Assignment:
Each line of the material below is to be written out exactly. Leave out any picture.

Task inputs:
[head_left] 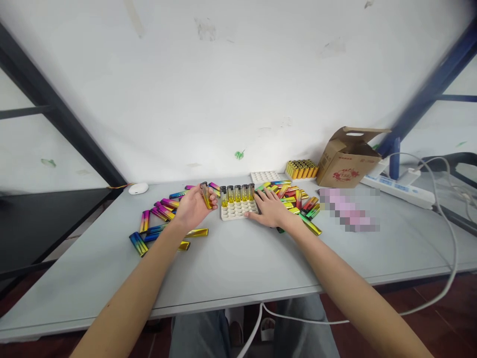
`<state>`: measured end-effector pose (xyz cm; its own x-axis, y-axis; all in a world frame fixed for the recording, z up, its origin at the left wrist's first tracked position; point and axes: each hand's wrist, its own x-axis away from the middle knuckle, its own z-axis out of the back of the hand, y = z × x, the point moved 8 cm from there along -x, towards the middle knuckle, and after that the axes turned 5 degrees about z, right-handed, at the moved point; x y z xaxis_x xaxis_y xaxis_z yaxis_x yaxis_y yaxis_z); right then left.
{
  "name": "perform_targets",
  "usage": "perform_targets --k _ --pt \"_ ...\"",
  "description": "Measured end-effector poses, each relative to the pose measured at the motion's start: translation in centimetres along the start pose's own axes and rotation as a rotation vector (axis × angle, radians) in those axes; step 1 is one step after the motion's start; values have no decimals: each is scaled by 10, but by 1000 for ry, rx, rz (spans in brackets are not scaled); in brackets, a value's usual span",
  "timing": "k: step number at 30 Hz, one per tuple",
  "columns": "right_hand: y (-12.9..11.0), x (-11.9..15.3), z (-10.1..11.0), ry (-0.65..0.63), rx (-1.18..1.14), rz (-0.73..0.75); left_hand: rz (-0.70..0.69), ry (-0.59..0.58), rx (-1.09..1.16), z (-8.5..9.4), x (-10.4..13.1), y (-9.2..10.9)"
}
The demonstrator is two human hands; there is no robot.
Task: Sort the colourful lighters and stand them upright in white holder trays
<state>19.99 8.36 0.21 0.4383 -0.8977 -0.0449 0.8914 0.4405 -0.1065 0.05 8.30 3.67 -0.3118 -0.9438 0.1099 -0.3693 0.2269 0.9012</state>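
White plastic, it seems, makes up the tray (234, 215) in front of me, set near the middle of the table (238, 268), where both my hands reach it easily. My left hand (192, 210) is closed narrowly around one lighter (206, 196), held just off the tray's left end. I have it black top up and leaning a little, probably because gripping it by the body leaves the top free.

My right hand (274, 210) is spread wide at the tray's right end, thumb at the near corner, fingers by the last lighter in the row. I'd judge that this keeps the tray from sliding; what lies under the palm I cannot tell. The row of lighters (237, 194) stands upright along the back, yellow in their clear bodies, since the holes hold them by their lower ends. The nearer holes show bare.

Shiny pink, blue and gold sleeves (144, 221) lie loose to my left, with red, green and gold ones (312, 224) to my right, presumably spread so that each side is within reach. Behind, by the wall, sit a second white tray (265, 176) and a block of gold tubes (301, 170) packed upright, beside an open cardboard box (345, 166).
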Motion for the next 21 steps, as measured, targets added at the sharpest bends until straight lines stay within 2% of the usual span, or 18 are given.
perform_targets --k 4,10,15,21 --pt "-1 0 0 12 0 10 29 -6 -5 -2 1 -2" --pt "-3 0 1 12 -13 22 76 -76 70 -5 2 -6" --pt "-3 0 3 18 -16 26 65 -74 86 -5 0 -7" --pt "-4 0 3 21 -8 30 82 -32 -17 -8 1 -11"
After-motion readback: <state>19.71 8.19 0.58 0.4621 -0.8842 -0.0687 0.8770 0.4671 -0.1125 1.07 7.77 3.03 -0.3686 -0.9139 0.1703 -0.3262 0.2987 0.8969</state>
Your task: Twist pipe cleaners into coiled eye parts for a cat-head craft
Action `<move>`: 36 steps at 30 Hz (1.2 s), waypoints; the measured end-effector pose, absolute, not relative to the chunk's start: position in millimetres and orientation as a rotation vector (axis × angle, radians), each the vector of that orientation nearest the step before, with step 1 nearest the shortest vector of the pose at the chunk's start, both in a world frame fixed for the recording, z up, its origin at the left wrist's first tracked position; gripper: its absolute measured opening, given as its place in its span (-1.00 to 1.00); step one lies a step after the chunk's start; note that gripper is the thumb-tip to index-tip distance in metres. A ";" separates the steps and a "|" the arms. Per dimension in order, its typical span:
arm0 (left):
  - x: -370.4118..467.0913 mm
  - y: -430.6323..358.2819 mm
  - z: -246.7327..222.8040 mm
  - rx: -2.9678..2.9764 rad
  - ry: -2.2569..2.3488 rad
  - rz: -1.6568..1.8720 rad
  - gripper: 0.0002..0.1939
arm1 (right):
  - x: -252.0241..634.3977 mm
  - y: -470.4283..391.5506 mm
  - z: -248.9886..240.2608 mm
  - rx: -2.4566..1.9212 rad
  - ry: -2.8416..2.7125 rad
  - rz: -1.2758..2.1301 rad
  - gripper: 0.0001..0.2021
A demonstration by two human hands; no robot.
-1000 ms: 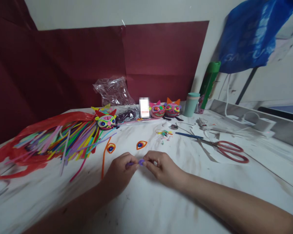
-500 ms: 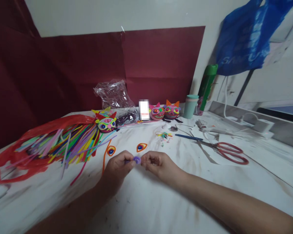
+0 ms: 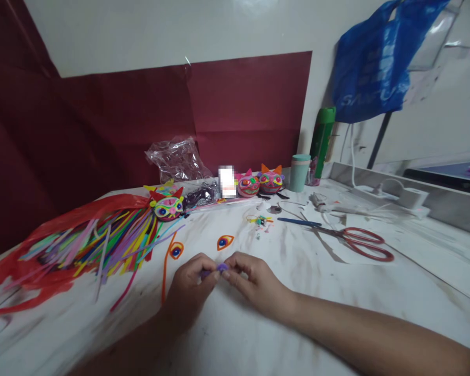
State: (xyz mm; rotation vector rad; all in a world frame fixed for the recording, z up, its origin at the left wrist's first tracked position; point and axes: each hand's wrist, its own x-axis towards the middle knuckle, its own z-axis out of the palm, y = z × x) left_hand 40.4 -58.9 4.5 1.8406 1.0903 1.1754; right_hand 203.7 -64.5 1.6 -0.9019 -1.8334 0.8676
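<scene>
A small purple pipe cleaner, partly rolled into a coil, is held between my two hands over the table. My left hand pinches it from the left, thumb against index finger. From the other side my right hand has its thumb and fingertips closed on the coil's edge. The fingers hide part of the purple piece. Just beyond my hands lie two coiled eye shapes with blue centres and orange rims, a left eye and a right eye. A bent orange pipe cleaner lies beside my left hand.
Many coloured pipe cleaners spread over a red plastic bag at left. Decorated animal heads, including an orange-eared one, stand at the back. Red-handled scissors, a blue tool and a green cup are to the right.
My right fingertips have come in against the purple coil, where a moment ago they were just beside it. The coil has turned edge-on, and the view has shifted slightly.
</scene>
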 end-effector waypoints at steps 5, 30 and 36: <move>43.8 -63.9 10.3 2.018 1.248 1.066 -0.88 | 205.9 -60.6 2.4 -0.906 -1.872 0.778 -0.82; 43.8 -61.8 8.8 1.774 1.309 1.093 -0.85 | 199.7 -57.3 -5.2 -0.813 -1.641 1.209 -0.68; 44.1 -63.0 11.7 1.966 1.329 1.021 -0.87 | 202.5 -56.4 -4.2 -0.918 -1.748 0.970 -0.72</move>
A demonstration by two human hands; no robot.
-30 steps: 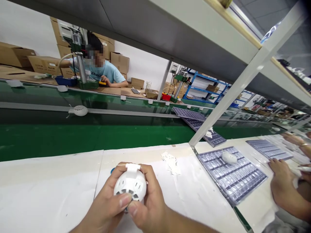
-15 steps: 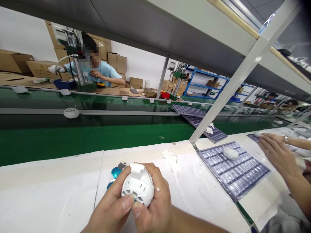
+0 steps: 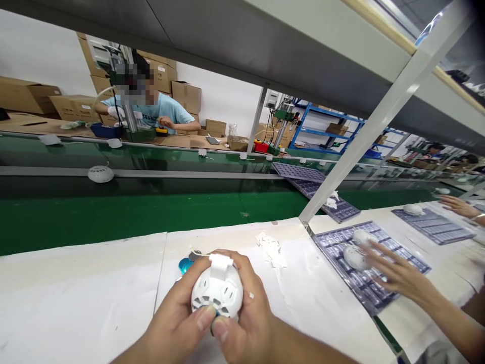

Answer box:
[head_left] 
`<state>`: measured end-effector pose (xyz cm; its own x-axis, y-axis; all in a world frame fixed for the recording, z up, its origin at the left wrist's first tracked position; point and axes: each hand's wrist, its own x-axis away from the middle knuckle, its own z-axis out of the back of the hand, y = z × x, the point moved 8 cm from there along -x, towards the middle knuckle, and after that the axes turned 5 degrees about z, right-handed, at the moved point; x y z xaxis_x xaxis_y xaxis_z yaxis_x yaxis_y yaxis_z); right then left.
{
  "name": "perform_targets",
  "usage": "perform_targets --k _ --pt \"_ ...\"",
  "description": "Measured end-effector poses, each relative to the pose measured at the motion's start: translation in centimetres along the start pose's own axes and rotation as a rotation vector (axis × angle, radians) in those axes; step 1 is one step after the motion's start; values have no decimals: each is scaled by 10, but by 1000 for ry, rx, rz (spans in brackets are not scaled); in brackets, a value's usual span",
  "timing": "k: step number at 30 Hz, one per tuple",
  "columns": "right_hand: y (-12.9..11.0), x (-11.9..15.3), z (-10.1..11.0), ry (-0.65..0.63), rx (-1.18..1.14), rz (-0.73..0.75); left_hand: rz (-0.70..0.69), ry (-0.59..0.58), rx (-1.09..1.16), z (-8.5..9.4), x (-10.4..13.1), y (-9.2..10.9)"
}
The demonstrator is two human hands; there is no robot.
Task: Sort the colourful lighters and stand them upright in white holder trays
<state>19.99 8.36 0.21 0.4383 -0.8977 -0.0449 0.8914 0.4405 -0.1065 0.05 8.30 3.67 -0.3118 -0.9438 0.1099 -0.3693 0.2269 0.9012</state>
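White plastic, it seems, makes up the tray (234, 215) in front of me, set near the middle of the table (238, 268), where both my hands reach it easily. My left hand (192, 210) is closed narrowly around one lighter (206, 196), held just off the tray's left end. I have it black top up and leaning a little, probably because gripping it by the body leaves the top free.

My right hand (274, 210) is spread wide at the tray's right end, thumb at the near corner, fingers by the last lighter in the row. I'd judge that this keeps the tray from sliding; what lies under the palm I cannot tell. The row of lighters (237, 194) stands upright along the back, yellow in their clear bodies, since the holes hold them by their lower ends. The nearer holes show bare.

Shiny pink, blue and gold sleeves (144, 221) lie loose to my left, with red, green and gold ones (312, 224) to my right, presumably spread so that each side is within reach. Behind, by the wall, sit a second white tray (265, 176) and a block of gold tubes (301, 170) packed upright, beside an open cardboard box (345, 166).
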Motion for the next 21 steps, as measured, targets added at the sharpest bends until straight lines stay within 2% of the usual span, or 18 are given.
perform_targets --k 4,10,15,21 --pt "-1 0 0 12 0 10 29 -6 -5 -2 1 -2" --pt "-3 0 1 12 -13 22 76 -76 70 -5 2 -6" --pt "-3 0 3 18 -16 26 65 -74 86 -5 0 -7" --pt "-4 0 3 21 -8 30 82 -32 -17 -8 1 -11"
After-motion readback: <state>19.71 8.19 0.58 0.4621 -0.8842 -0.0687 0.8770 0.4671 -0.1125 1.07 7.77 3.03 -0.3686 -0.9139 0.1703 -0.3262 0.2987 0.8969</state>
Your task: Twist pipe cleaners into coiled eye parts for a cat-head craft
Action `<move>`: 36 steps at 30 Hz (1.2 s), waypoints; the measured end-effector pose, absolute, not relative to the chunk's start: position in millimetres and orientation as a rotation vector (axis × angle, radians), each the vector of that orientation nearest the step before, with step 1 nearest the shortest vector of the pose at the chunk's start, both in a world frame fixed for the recording, z up, its origin at the left wrist's first tracked position; gripper: its absolute measured opening, given as its place in its span (-1.00 to 1.00); step one lies a step after the chunk's start; note that gripper is the thumb-tip to index-tip distance in metres. A ";" separates the steps and a "|" the arms. Per dimension in order, its typical span:
arm0 (left):
  - x: -370.4118..467.0913 mm
  - y: -430.6323..358.2819 mm
  - z: -246.7327..222.8040 mm
  - rx: -2.9678..2.9764 rad
  - ry: -2.2569..2.3488 rad
  - rz: -1.6568..1.8720 rad
  - gripper: 0.0002..0.1939
arm1 (right):
  - x: -252.0241..634.3977 mm
  - y: -470.4283..391.5506 mm
  - z: -248.9886..240.2608 mm
  - rx: -2.4566..1.9212 rad
  - ry: -2.8416..2.7125 rad
  - rz: -1.2758..2.1301 rad
  - gripper: 0.0001..0.2021
A demonstration by two human hands; no robot.
-1000 ms: 
-500 ms: 
+0 ms: 
State: (xyz mm; rotation vector rad; all in a world frame fixed for the recording, z up, its origin at the left wrist's first tracked position; point and axes: each hand's wrist, its own x-axis towards the middle knuckle, its own z-axis out of the palm, y = z × x) left_hand 40.4 -58.9 4.5 1.8406 1.0903 1.1754; right_hand 203.7 -64.5 1.6 -0.9019 -1.8334 0.8676
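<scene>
A small purple pipe cleaner, partly rolled into a coil, is held between my two hands over the table. My left hand pinches it from the left, thumb against index finger. From the other side my right hand has its thumb and fingertips closed on the coil's edge. The fingers hide part of the purple piece. Just beyond my hands lie two coiled eye shapes with blue centres and orange rims, a left eye and a right eye. A bent orange pipe cleaner lies beside my left hand.
Many coloured pipe cleaners spread over a red plastic bag at left. Decorated animal heads, including an orange-eared one, stand at the back. Red-handled scissors, a blue tool and a green cup are to the right.
My right fingertips have come in against the purple coil, where a moment ago they were just beside it. The coil has turned edge-on, and the view has shifted slightly.
</scene>
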 end-effector waypoints at steps 5, 30 and 36: <move>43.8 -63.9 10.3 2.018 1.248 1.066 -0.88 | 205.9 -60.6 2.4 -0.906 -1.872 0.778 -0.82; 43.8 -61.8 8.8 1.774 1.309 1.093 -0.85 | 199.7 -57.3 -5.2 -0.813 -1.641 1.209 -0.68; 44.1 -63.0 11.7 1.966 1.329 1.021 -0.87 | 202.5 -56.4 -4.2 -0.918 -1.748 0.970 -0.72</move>
A demonstration by two human hands; no robot.
-30 steps: 
-15 steps: 
+0 steps: 

No more output will be produced.